**** Exercise data ****
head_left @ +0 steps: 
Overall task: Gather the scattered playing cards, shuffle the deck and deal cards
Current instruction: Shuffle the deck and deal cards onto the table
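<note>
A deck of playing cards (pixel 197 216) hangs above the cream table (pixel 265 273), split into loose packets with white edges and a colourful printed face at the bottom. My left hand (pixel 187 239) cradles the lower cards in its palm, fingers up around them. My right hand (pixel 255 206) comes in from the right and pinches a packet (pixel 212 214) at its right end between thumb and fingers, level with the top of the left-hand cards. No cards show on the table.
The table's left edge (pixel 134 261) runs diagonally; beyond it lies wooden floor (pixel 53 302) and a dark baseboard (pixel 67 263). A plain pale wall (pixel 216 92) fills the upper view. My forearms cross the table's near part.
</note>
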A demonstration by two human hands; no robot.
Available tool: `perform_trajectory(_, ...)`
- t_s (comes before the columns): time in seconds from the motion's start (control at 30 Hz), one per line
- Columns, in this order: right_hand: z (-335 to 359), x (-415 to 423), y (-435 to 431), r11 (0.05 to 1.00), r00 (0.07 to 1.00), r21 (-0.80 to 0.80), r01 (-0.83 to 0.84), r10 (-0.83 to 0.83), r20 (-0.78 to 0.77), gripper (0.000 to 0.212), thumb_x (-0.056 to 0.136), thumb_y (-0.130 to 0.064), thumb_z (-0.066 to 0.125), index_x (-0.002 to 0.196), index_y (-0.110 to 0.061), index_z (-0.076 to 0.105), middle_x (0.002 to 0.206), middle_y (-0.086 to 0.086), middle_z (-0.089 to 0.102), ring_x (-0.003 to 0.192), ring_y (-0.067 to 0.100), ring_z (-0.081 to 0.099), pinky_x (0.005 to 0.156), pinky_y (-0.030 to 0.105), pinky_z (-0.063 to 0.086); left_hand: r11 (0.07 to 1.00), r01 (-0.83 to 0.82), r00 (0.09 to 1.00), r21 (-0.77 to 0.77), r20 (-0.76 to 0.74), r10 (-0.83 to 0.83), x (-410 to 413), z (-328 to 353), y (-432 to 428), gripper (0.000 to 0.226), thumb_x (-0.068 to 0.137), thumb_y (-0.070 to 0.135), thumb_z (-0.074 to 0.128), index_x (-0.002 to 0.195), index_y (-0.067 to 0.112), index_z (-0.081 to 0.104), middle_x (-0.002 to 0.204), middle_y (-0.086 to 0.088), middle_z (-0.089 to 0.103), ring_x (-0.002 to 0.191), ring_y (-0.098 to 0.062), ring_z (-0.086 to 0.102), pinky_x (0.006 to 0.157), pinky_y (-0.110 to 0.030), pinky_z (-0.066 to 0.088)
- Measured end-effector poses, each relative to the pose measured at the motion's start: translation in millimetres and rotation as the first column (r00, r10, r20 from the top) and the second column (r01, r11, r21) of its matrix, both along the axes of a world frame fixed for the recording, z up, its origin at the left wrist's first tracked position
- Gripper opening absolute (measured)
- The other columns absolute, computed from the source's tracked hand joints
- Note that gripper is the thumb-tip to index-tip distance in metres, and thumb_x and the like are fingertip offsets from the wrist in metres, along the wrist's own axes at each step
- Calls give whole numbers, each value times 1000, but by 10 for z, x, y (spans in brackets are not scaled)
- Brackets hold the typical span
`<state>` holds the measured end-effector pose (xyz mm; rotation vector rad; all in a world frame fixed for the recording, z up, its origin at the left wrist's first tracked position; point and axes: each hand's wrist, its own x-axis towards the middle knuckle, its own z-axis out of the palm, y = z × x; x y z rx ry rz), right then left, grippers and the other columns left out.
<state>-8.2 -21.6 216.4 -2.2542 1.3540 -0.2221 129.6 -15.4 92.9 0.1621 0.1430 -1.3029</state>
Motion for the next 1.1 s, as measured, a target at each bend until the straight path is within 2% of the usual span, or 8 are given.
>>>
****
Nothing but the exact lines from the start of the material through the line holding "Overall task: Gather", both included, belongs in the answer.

◆ **Completed task**:
head_left @ +0 steps: 
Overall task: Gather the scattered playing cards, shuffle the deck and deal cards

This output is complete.